Parece que no, que el personaje femenino sí está cambiando: la criminal asume el poder y el crimen (de papel) se justifica por la impunidad, la corrupción y el olvido. La criminal «ajusticia» en nombre de la ley. Ojo por ojo, diente por diente. La lucha de la criminal, y en medida, de la detective, es también contra el sistema patriarcal entendido como el «sistema de dominación genérico en el cual las mujeres permanecen genéricamente bajo la autoridad a su vez genérica de los varones (Valcárcel, 1990: 61)». Es por eso que el crimen de papel exhibe las complejas relaciones que se entrecruzan entre lo legal, lo ilegal y los trasfondos políticos que rigen los Estados representados en las obras literarias.
La mujer que antes escribía de lo único que conocía —estereotipo conectado a lo doméstico—, ahora se aventura a reclamar un espacio ocupado por el hombre desde el origen del género policial.
El crimen se presenta como un elemento unificador de todos los sucesos que contienen en sí mismos una verdad que no se puede observar a simple vista: una policía no incursiona en la resolución de un enigma sin haber sido víctima de varios delitos, una asesina serial no mata por placer, una detective no irrumpe en las estructuras patriarcales por mero amor a su oficio, una mujer que tortura a sus víctimas antes de asesinarlas quiere plasmar un mensaje en el cuerpo desmembrado.
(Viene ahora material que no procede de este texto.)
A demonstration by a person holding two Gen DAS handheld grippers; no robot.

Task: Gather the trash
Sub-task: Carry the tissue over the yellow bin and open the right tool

Aquí hay un juego de poder.
Puede ser que el personaje femenino no vaya en busca de la redención porque no es su finalidad dar cátedras moralistas. Más bien, sea la de generar revueltas y reflexiones que alimentan su propia evolución en un momento histórico en el que se reclama, no solo la mayor visibilización de las causas feministas, sino la búsqueda constante de espacios, aunque estos sean ficticios, en los que por fin se haga justicia.
Bibliografía destacada:
Carpentier, A. (1982). Por la novela policíaca. La Habana: Editorial Arte y Literatura.
Forero, G. (2012). Trece formas de entender la novela negra. Bogotá: Planeta.
Valcárcel, A. (1990). El primer ensayo feminista de una teoría del poder. Painorama, 9, 59-64.